A proposal call for the remaining 22 clinics is expected to go out later in the spring, he said.
It was more than two years ago when Heale and Butcher submitted a proposal for a clinic that would be run by nurse practitioners, assisted in their practice by family physicians and a team of other health professionals.
A novel idea at the time, the women saw the model as a way to put nurse practitioners to work and help thousands of people in Sudbury without a family doctor.
Nickel Belt MPP France Gelinas called Heale and Butcher heroes.
"These women were pioneers, they had a vision and they made it happen ... and the dream continues" with the second location, said the NDP's Health and Long-Term Care critic.
Greater Sudbury and the Walden area still need more family doctors, said Gelinas, but a clinic run along "a nursing model" will help meet the health-care needs of people in that part of her riding.
Nurse practitioners tend to spend more time teaching patients, focusing on chronic disease prevention and management, and "empowering them to look after their own health," said Gelinas.
"I guarantee you that the people of Walden will be healthier because these nurse practitioners are here."
Greater Sudbury Mayor John Rodriguez said the city is happy to be a partner in the new clinic by providing space for it to operate.
Greater Sudbury Ward 3 Coun.

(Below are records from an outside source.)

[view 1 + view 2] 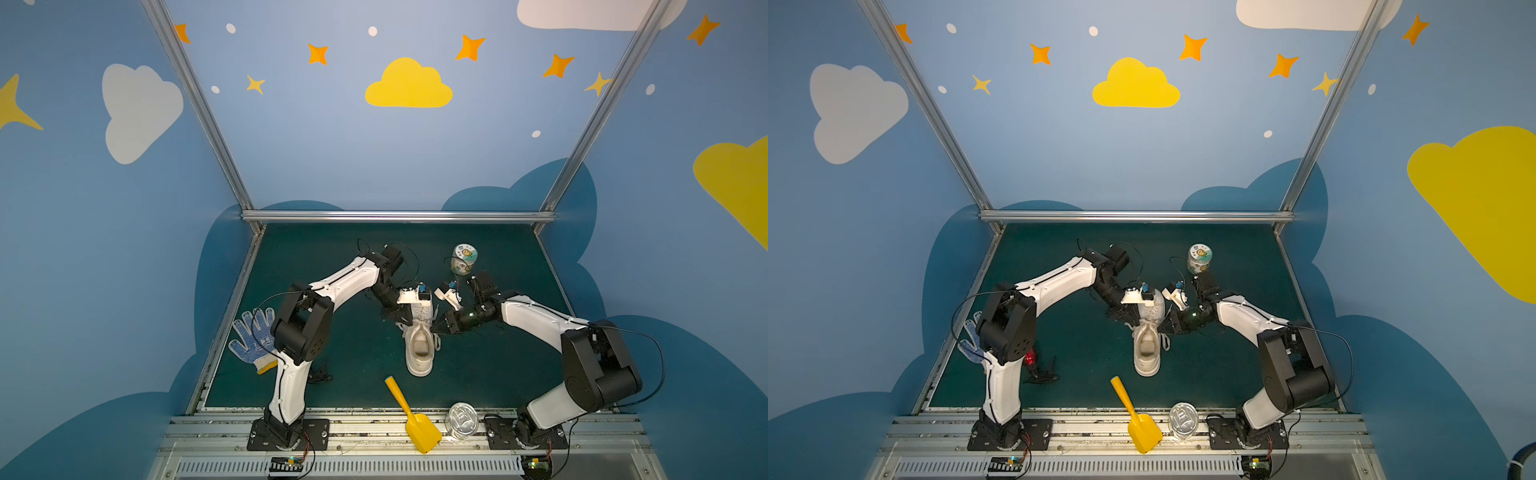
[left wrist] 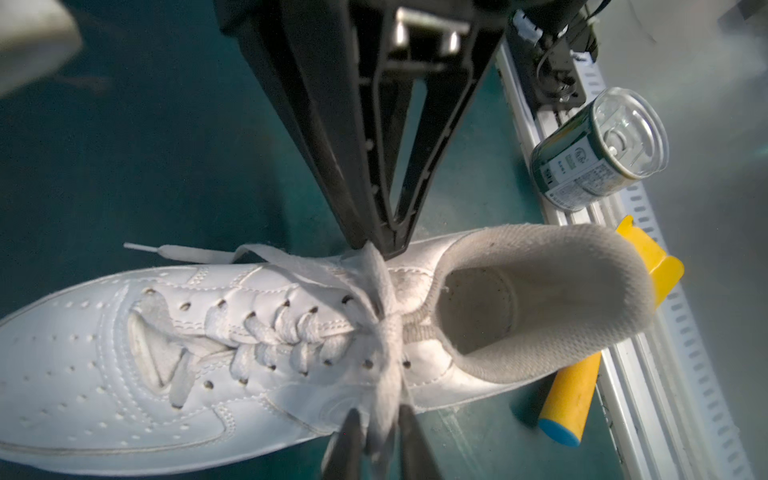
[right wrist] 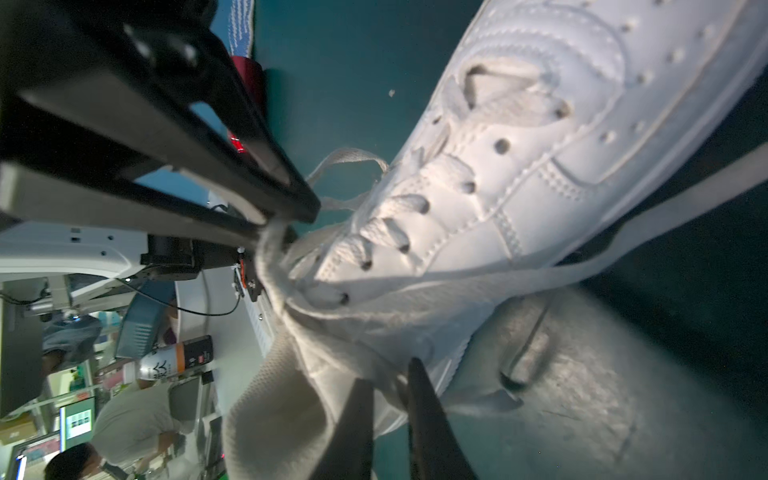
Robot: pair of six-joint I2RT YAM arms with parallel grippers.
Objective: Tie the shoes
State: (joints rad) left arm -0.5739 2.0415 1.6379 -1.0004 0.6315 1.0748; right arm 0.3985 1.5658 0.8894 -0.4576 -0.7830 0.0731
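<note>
White laces (image 2: 384,291) cross atop the shoe (image 1: 419,357), at the desk's (image 1: 478,374) middle, toe toward its far edge; left jaws and right jaws flank it crosswise, each pinching lace, equally near.

Left claw (image 2: 379,432), right claw (image 2: 380,245) crowd sneaker (image 2: 124,353); mat (image 1: 490,361) beside heel free.
</note>
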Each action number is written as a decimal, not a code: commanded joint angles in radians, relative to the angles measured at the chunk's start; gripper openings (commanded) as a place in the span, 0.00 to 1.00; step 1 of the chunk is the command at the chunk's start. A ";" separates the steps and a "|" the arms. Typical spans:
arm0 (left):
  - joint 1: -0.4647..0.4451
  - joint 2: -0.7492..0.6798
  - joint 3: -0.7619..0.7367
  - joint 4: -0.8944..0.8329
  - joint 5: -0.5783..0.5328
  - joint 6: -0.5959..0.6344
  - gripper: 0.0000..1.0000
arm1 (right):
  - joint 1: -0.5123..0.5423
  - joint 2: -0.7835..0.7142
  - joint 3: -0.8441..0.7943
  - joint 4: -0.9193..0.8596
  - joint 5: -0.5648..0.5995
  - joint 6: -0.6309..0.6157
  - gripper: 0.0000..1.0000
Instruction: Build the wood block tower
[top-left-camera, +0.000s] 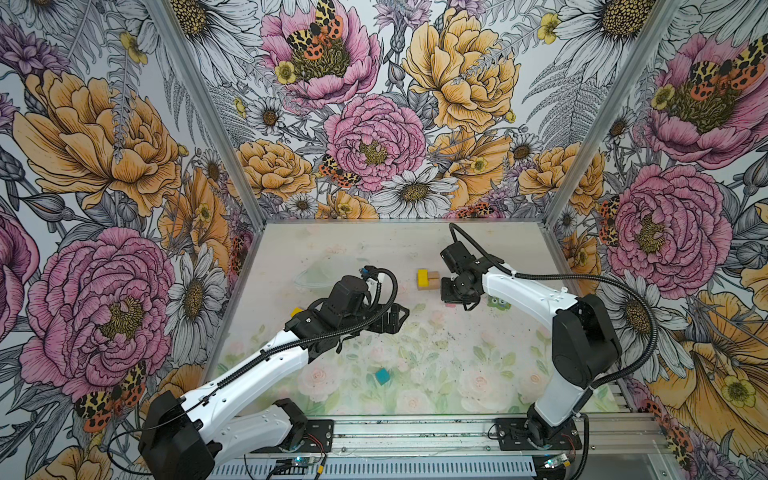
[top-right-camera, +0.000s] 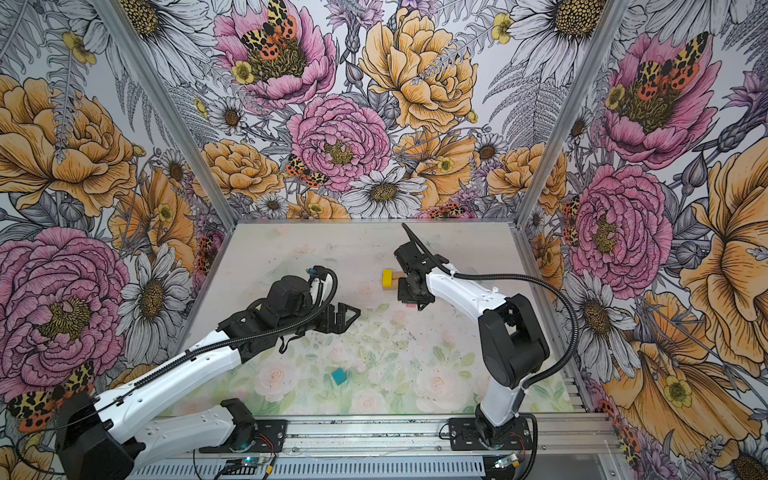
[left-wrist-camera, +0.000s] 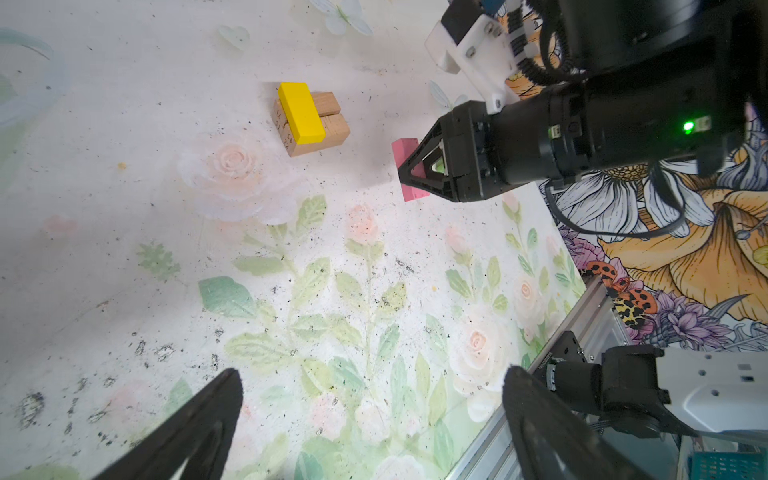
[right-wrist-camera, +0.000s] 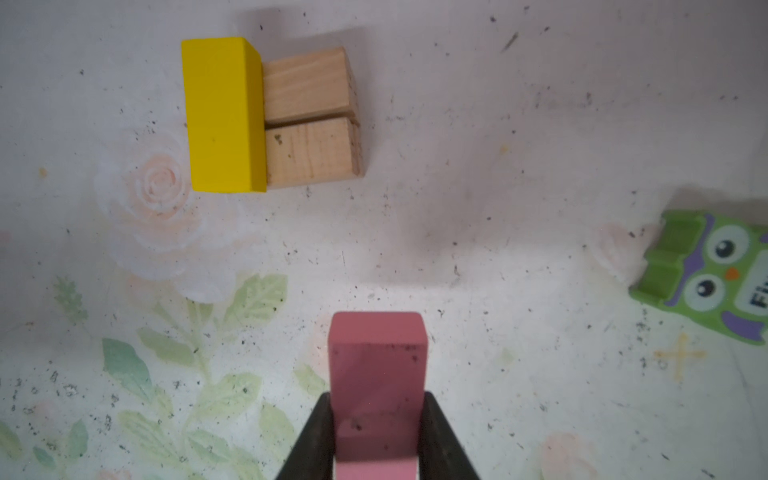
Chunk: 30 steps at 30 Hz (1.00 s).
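1. Clamped closest to the lens in the right wrist view, the pink slab (right-wrist-camera: 378, 374) sits between the dark fingers of the right gripper (right-wrist-camera: 377, 401). They press on its two long sides, and its free end juts out past the fingertips.
2. Just beyond that end, apart from it, stands the wood block tower (top-left-camera: 430, 280). It is two tan planks (right-wrist-camera: 309, 120) lying side by side and touching, with the yellow bar (right-wrist-camera: 222, 114) laid crosswise over one end of both.
3. In both top views the tower is toward the far middle of the table (top-left-camera: 332, 249), just left of the right gripper.
4. Near the table's left middle, the left gripper (left-wrist-camera: 372, 374) hangs with its fingers spread wide and nothing between them.
5. Toward the near edge, the teal cube (top-left-camera: 382, 376) lies alone, well apart from both grippers.
6. Only a corner of the yellow cube (top-left-camera: 296, 311) shows behind the left arm (top-left-camera: 266, 357).
7. On the side of the right gripper away from the tower, a green figure (right-wrist-camera: 706, 274) with round eyes lies flat.
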<state>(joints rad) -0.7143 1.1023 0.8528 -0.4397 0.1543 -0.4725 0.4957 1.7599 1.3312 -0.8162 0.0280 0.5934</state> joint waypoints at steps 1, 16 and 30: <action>0.012 0.022 0.040 0.021 -0.005 -0.015 0.99 | -0.014 0.041 0.060 0.034 -0.029 -0.039 0.16; 0.028 0.094 0.093 0.033 0.004 -0.018 0.99 | -0.064 0.188 0.228 0.038 -0.085 -0.109 0.16; 0.041 0.107 0.103 0.034 0.007 -0.018 0.99 | -0.075 0.273 0.306 0.036 -0.137 -0.144 0.16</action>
<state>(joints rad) -0.6861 1.2060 0.9260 -0.4213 0.1551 -0.4763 0.4229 2.0132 1.6028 -0.7910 -0.0898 0.4721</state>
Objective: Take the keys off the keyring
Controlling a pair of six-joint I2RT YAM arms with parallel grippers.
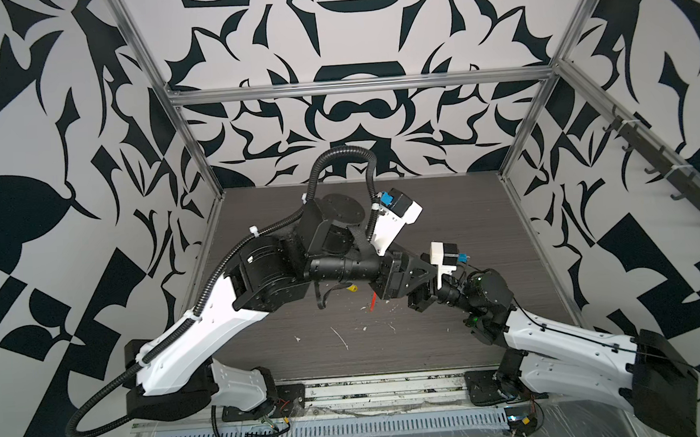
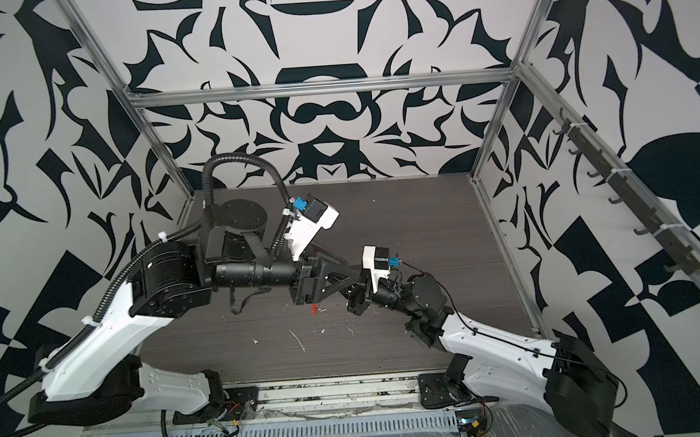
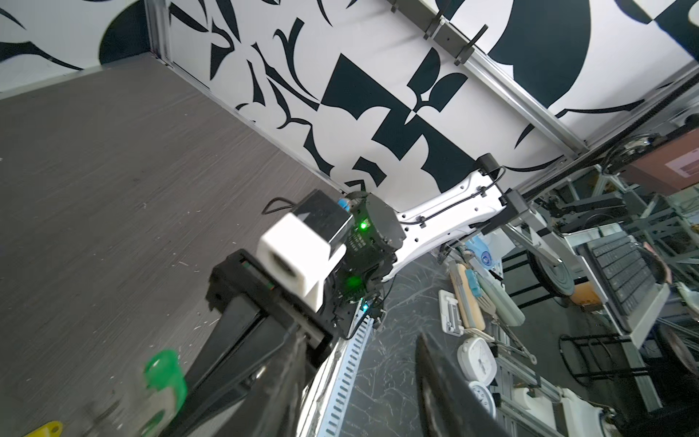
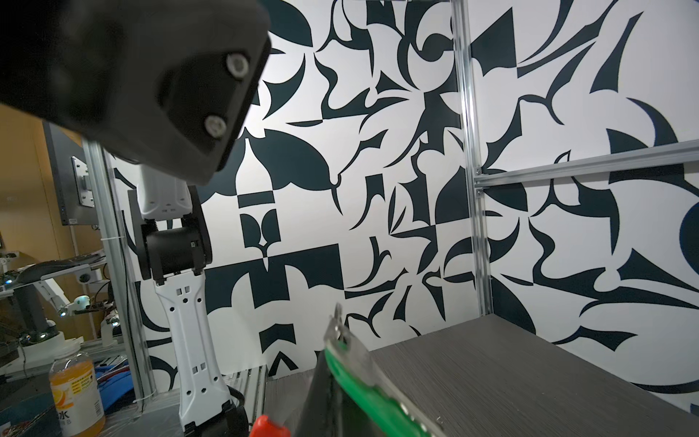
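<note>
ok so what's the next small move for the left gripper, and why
Probably bring the left gripper onto the keyring at its red sleeve and close. Its jaws stand apart with nothing between, while the right gripper looks shut on the green key, so the ring needs a steady hold to pull against.

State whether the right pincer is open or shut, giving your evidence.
Shut. In the right wrist view the right pincer grips the green-tagged key edge-on, with no gap showing.

A green key tag (image 4: pixel 355 382) sits beside the red keyring sleeve (image 4: pixel 266 427). Beneath the tag, the table (image 4: pixel 529 378) is grey woodgrain.
</note>
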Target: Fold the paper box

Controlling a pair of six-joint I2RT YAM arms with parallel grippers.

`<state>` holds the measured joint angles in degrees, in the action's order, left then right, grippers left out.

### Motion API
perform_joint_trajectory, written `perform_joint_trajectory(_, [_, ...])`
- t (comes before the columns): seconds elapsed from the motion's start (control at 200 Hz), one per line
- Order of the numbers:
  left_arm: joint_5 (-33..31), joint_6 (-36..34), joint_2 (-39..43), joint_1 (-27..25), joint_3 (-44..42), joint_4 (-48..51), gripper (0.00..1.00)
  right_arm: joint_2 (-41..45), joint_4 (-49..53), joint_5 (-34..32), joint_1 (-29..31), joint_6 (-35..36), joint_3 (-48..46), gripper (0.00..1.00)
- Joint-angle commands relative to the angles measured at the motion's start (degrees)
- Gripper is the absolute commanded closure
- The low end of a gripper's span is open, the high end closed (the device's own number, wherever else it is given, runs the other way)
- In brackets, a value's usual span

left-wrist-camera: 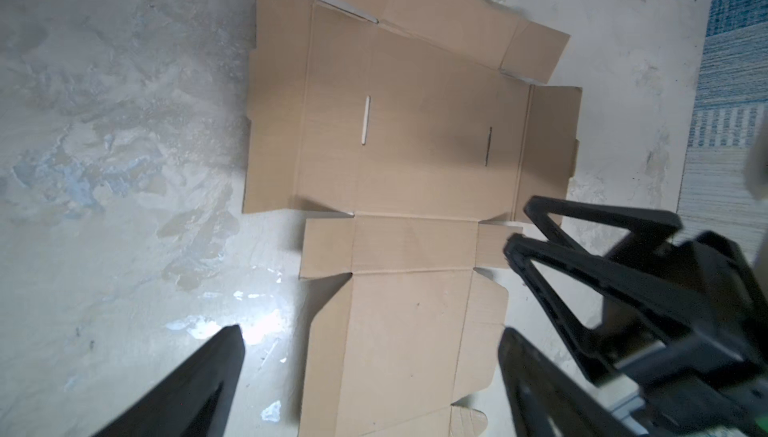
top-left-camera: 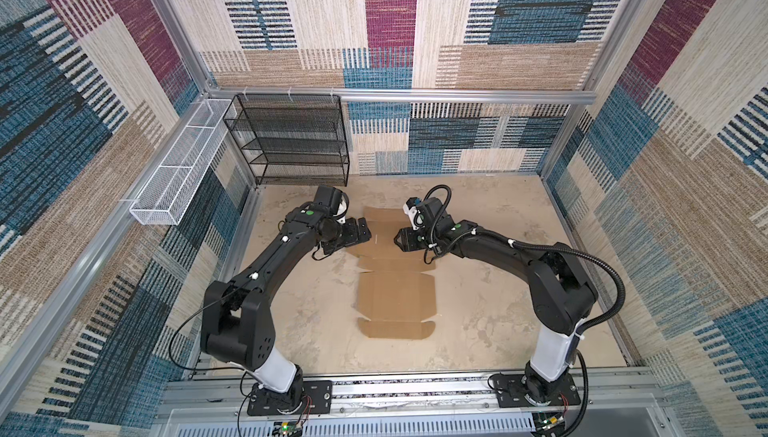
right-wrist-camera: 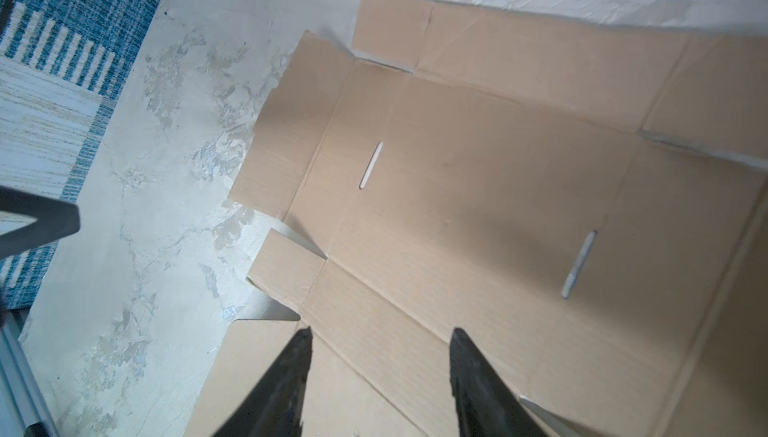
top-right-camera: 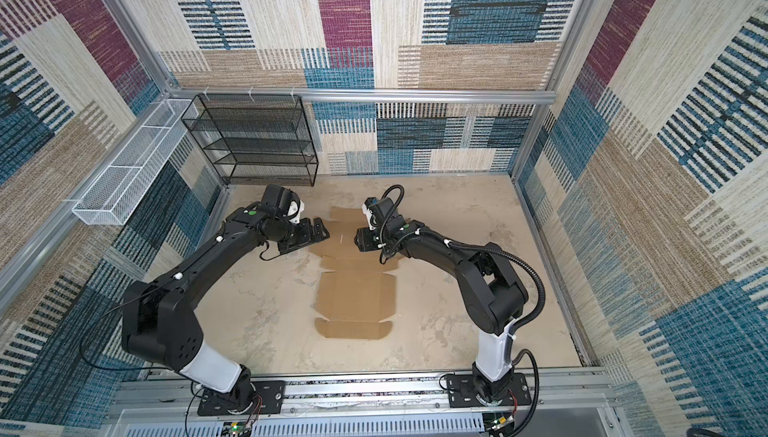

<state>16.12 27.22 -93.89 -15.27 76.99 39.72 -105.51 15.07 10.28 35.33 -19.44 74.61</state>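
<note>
The paper box (top-left-camera: 395, 289) (top-right-camera: 357, 293) lies flat and unfolded on the table, a brown die-cut cardboard sheet with flaps and two slots. In both top views my grippers face each other over its far half. The left gripper (top-left-camera: 365, 231) (top-right-camera: 322, 230) is at the sheet's left edge and the right gripper (top-left-camera: 397, 239) (top-right-camera: 357, 239) at its right edge. In the left wrist view the paper box (left-wrist-camera: 415, 144) lies below my left gripper (left-wrist-camera: 370, 331), wide open and empty, with the right gripper (left-wrist-camera: 519, 227) beside it. The right gripper (right-wrist-camera: 381, 331) is open above the paper box (right-wrist-camera: 498, 185), holding nothing.
A black mesh shelf rack (top-left-camera: 291, 139) stands against the back wall at the left. A white wire basket (top-left-camera: 178, 169) hangs on the left wall. Patterned walls close in the table (top-left-camera: 498, 289) on three sides. Both arm bases sit at the front rail.
</note>
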Motion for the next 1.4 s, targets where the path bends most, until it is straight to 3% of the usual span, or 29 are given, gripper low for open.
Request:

Jacques Barbeau said the Lively clinic is the envy of his council colleagues, any one of whom would be delighted to have such a clinic in his or her ward.
"What better Christmas gift for the community?" he asked.
The clinics are expected to treat as many as 5,000 patients when both are fully operational. They will be staffed by six nurse practitioners assisted by two family doctors, and will employ a social worker, dietitian and registered nurse, as well as a part-time pharmacist.